Fresh from winning Congress authorisation to order military action against Iraq if necessary, President George W. Bush is now turning his attention to the United Nations to step up pressure on Baghdad.
 
But a letter sent by the Iraq government to chief UN arms inspector Hans Blix said the Baghdad authorities were ready to welcome an advance team from October 19, diplomats at the UN said.
 
But the letter also highlighted Iraqi "sovereignty," and the United States rejected the move.
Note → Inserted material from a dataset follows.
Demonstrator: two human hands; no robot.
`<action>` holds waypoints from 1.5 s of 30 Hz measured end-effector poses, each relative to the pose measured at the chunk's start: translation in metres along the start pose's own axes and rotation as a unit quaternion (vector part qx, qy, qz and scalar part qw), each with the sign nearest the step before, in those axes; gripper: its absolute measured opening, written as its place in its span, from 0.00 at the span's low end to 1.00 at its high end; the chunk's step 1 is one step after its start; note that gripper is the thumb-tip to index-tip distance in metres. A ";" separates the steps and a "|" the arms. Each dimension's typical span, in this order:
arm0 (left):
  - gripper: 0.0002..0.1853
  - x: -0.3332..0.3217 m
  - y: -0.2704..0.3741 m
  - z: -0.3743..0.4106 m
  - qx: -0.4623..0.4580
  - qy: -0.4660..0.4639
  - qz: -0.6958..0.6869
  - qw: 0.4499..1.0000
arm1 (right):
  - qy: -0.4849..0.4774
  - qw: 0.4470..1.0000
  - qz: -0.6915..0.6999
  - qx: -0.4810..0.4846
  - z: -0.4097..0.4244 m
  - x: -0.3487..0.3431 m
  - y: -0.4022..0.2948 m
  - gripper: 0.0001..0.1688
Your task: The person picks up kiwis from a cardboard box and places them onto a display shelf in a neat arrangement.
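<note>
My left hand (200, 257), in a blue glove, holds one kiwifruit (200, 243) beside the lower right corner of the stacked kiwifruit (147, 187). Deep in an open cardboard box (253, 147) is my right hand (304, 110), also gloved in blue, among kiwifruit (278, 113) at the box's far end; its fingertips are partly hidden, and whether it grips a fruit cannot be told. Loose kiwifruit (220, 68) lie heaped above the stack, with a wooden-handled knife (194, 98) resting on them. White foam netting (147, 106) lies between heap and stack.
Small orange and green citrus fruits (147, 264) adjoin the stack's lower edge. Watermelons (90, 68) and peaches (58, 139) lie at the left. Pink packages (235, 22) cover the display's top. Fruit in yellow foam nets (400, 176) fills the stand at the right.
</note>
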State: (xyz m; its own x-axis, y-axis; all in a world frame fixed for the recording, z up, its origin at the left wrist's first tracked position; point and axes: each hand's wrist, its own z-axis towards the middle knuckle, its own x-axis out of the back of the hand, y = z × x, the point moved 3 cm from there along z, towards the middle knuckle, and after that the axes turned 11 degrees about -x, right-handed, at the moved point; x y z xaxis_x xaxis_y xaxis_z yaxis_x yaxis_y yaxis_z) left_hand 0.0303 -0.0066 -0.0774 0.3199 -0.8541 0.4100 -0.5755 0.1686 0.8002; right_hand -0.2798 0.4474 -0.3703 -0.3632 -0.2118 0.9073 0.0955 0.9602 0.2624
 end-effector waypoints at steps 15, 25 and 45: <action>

A senior Washington official said Iraq was "playing games with the inspectors."
 
British Prime Minister Tony Blair went to Russia in a bid to convince President Vladimir Putin of the need for a tough UN resolution against Saddam's weapons programme.
 
Russia wants new weapons inspections, not the threat of force.
 
"The US draft resolution cannot be accepted as a basis for a future UN Security Council resolution on Iraq as it contains clearly unfulfillable demands," Deputy Foreign Minister Yury Fedotov was quoted as saying by Interfax news agency.
 
Fedotov added that any UN resolution must "reflect the views of all members" including Russia.
 
The five veto-wielding permanent members of the UN Security Council -- Britain, China, France, Russia and the United States -- are debating the shape of a resolution that would require Iraq to abandon its alleged quest to acquire nuclear, chemical and biological weapons.
 
After two days of talks with Blair, Putin said there was no firm case against Saddam. "Russia does not have in its possession any trustworthy data which would support the existence of nuclear weapons or any other weapons of mass destruction in Iraq and we have not received from our partners such information as yet," he said.
 
But he also insisted Russia was ready for more negotiations with UN partners.
 
Blair was still confident after meeting Putin. "The next few days and weeks will tell, but my best guess is that we will get the resolution we need," he said on his return to London.
 
Russia, an oil exporter with complex economic ties to Baghdad, has indicated that it favors a French approach to the crisis -- a two-resolution plan that would only threaten the use of force, if necessary, in a second resolution.
 
After the US Congress gave Bush the green light early Friday to wage war unilaterally against Iraq if UN efforts fail to disarm it, the US administration turned its attention to the United Nations.
 
The US motion -- approved by both houses -- allows Bush to use force "in a manner necessary and appropriate to defend the national security of the United States against the continuing threat posed by Iraq and enforce all relevant United Nations Security Council resolutions regarding Iraq."
 
Iraq's Deputy Prime Minister Tareq Aziz responded with his own warning.
 
"I am not surprised by this vote, and we will confront these plans of aggression," he said.
 
"Such an attack would be disastrous for everyone, even those offering facilities and services to the US aggressors," he added, in a reference to Arab nations allied with the United States.
 
"We are not the ones who decide that, but we are ready to respond to it within the hour," Aziz said in Beirut.
 
Friday was marked by an array of appeals from notable leaders and this year's freshly-announced Nobel Peace Prize laureate, former US president Jimmy Carter to ensure that war is a last possible resort.
 
Carter said he would have voted against the US Congress resolution
 
"I think there is no way that we can avoid the obligation to work through the United Nations Security Council," the 78-year-old Carter told CNN television.
 
He said the United States should wait for a UN "condemnation of Saddam" and for the United Nations to force the Iraqi leader "to comply completely with inspections of an unlimited nature and to make sure we destroy all his weapons of mass destruction and his ability to produce nuclear weapons in the future."
 
In Oslo, Nobel Committee chairman Gunnar Berge said the judges' choice of the former US president "can and must be interpreted as a criticism of the position of the administration currently sitting in the US towards Iraq."
 
In Berlin, German Defense Minister Peter Struck, meanwhile, said the congressional votes did not change Germany's opposition to action.
 
Berlin's stance against a strike, even with a UN mandate, has angered Washington to the point that Bush and German Chancellor Gerhard Schroeder are no longer on speaking terms.